There is no specific blueprint for how -- or why, or when -- a professional golfer will springboard into the next echelon. There is no singular determinant for a player shifting his game into an extra gear and becoming one of the world's best.
It's not all about intangibles, though. By reaching the Tour Championship field for the first time, Finau will own the luxury of being able to set his schedule for the upcoming season. He'll be immediately qualified into each of the game's biggest tournaments, at least offering the opportunity of making that leap.
"One of the major goals this season was to get into the Tour Championship, because of the perks," says his longtime instructor, Boyd Summerhays. "But it's not just the perks, it's the next step in his career.
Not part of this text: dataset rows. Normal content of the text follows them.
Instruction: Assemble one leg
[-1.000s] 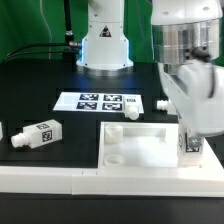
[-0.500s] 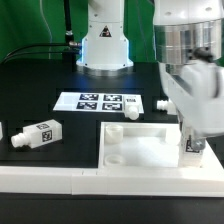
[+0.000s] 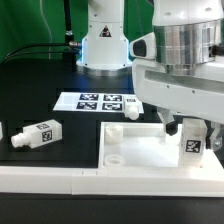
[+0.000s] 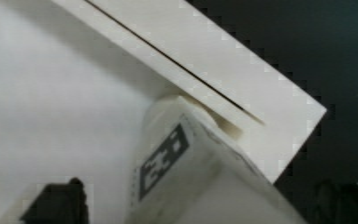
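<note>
A leg (image 3: 194, 142) stands upright at the right edge of the exterior view, its black-and-white tag facing the camera, over the right rear corner of the white tabletop (image 3: 150, 152). The pincer (image 3: 191, 127) comes down on it from above; its fingers are mostly hidden behind the arm's grey and white wrist body (image 3: 183, 60), so I cannot tell for sure whether it grips the leg or how wide it stands. In the wrist view the same leg (image 4: 190, 165) fills the lower middle of the frame, tilted, its tag (image 4: 163, 160) blurred, lying against the tabletop (image 4: 51, 110) near that panel's edge; a dark fingertip (image 4: 59, 203) shows at the lower left of that frame.

The tabletop lies flat in the lower centre of the exterior view, with a round hole (image 3: 114, 159) near its left front corner. A long white rail (image 3: 60, 180) runs along the bottom of the frame in front of it. A second leg (image 3: 34, 134) lies on its side on the black bench (image 3: 40, 90) at the left, tag up, well apart from the tabletop. Two small white pieces (image 3: 133, 107) sit just behind the tabletop's rear edge. Behind them lies the marker board (image 3: 97, 101), and the arm's white base (image 3: 104, 40) stands at the upper centre.
</note>
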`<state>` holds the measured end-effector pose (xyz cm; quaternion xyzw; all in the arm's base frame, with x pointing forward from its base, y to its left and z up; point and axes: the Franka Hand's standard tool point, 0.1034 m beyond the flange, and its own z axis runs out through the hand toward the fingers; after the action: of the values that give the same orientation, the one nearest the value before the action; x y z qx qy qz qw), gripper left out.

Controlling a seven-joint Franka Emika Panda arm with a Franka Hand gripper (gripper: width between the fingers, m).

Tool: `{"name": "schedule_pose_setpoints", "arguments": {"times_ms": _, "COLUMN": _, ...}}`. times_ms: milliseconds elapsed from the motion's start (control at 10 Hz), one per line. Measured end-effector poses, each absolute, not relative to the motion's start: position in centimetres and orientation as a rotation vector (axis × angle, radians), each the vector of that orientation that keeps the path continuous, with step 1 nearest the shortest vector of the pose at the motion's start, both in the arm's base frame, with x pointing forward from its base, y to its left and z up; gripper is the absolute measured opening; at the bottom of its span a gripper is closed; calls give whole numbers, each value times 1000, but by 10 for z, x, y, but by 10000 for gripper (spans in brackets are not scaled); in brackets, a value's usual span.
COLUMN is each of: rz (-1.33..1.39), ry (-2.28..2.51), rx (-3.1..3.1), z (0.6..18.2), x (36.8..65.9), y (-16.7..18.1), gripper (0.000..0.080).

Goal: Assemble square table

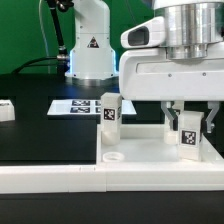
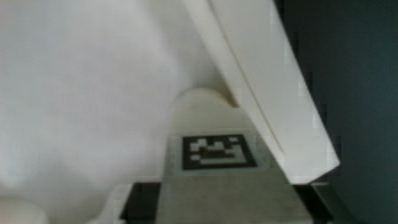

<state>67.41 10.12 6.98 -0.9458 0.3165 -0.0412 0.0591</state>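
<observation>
The white square table top (image 1: 145,150) lies at the front of the exterior view, with a round socket (image 1: 112,157) at its near corner. One tagged white leg (image 1: 108,113) stands upright at the top's far corner on the exterior view's left. My gripper (image 1: 187,128) hangs over the top's right part, shut on a second tagged leg (image 1: 187,137) held upright between its fingers. In the wrist view that leg (image 2: 217,150) fills the gap of my gripper (image 2: 226,205). Both dark pads (image 2: 151,200) press its sides, above the top's floor (image 2: 89,90) and raised rim (image 2: 267,90).
The marker board (image 1: 78,106) lies on the black table behind the legs. The robot's base (image 1: 90,45) rises at the back. A small white part (image 1: 5,110) sits at the exterior view's far left. A long white wall (image 1: 50,177) runs along the front edge.
</observation>
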Motion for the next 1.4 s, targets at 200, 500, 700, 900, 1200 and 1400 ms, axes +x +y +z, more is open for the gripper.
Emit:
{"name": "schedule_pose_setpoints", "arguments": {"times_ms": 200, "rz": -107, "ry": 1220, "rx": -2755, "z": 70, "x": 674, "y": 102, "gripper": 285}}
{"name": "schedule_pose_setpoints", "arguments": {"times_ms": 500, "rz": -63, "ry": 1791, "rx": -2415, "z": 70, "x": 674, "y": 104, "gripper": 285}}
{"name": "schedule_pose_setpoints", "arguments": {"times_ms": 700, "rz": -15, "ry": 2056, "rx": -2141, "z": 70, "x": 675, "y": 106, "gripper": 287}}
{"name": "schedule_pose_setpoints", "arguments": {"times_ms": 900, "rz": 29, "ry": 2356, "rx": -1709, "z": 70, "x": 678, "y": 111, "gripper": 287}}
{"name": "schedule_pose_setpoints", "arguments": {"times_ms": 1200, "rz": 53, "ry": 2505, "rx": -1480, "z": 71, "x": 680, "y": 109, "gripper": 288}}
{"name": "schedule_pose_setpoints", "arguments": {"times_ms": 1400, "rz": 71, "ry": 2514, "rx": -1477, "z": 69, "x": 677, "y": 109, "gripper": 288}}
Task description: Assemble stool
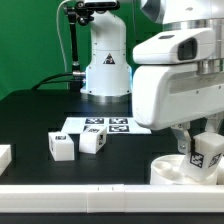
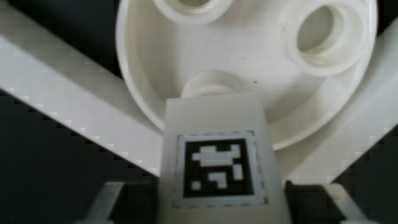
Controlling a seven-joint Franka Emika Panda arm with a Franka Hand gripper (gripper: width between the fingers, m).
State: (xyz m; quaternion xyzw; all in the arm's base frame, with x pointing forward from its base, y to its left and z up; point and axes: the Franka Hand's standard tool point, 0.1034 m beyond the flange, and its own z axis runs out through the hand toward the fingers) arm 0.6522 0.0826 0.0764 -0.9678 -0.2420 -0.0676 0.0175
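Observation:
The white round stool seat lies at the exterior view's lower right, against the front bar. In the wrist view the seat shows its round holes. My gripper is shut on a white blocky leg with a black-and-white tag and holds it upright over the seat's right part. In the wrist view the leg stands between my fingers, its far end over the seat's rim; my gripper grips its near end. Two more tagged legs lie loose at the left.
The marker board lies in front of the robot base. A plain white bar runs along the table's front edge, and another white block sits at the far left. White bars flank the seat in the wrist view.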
The way he's playing, that's where he's been trying to base his game. He wants to win a major championship -- and you can't win it if you're not in it."
Of the 30 competitors in this week's field, Finau is the lone player who this week earned his maiden voyage down Magnolia Lane next April. He has been invited to watch the Masters Tournament before; he has been invited to play Augusta National. But he has turned down the offers every time, instead explaining that he doesn't want to walk in the footsteps of Tiger Woods from that first tournament he'd ever watched 20 years ago until he could take a similar journey.
"I have goosebumps," he admits, "just thinking about it."
As for Gary, the man who knew nothing about the game when he first took his boys to Jordan River, which now exists as only a disc-golf course, he struggles to describe how he'll feel making that drive with Tony, arriving at Augusta National with his son an invited participant.
"The experience of realizing that you can bend down and kiss that ground ..." he says, his voice trailing off into the late-afternoon sun. "This is real. You got here. It's possible."
He thinks back to those early days. There were no other Polynesian fathers -- not in Rose Park, at least -- who saw golf as a future for their sons. No others who saw it as an escape from the troubles in their neighborhood to a more indulgent lifestyle.
"We don't fit any mold of why we're here, why we're playing this game," he explains. "It's not that easy. He's first-generation. I had no interest in the game. That's what I think about. How the heck did this happen? I don't even know how we did it."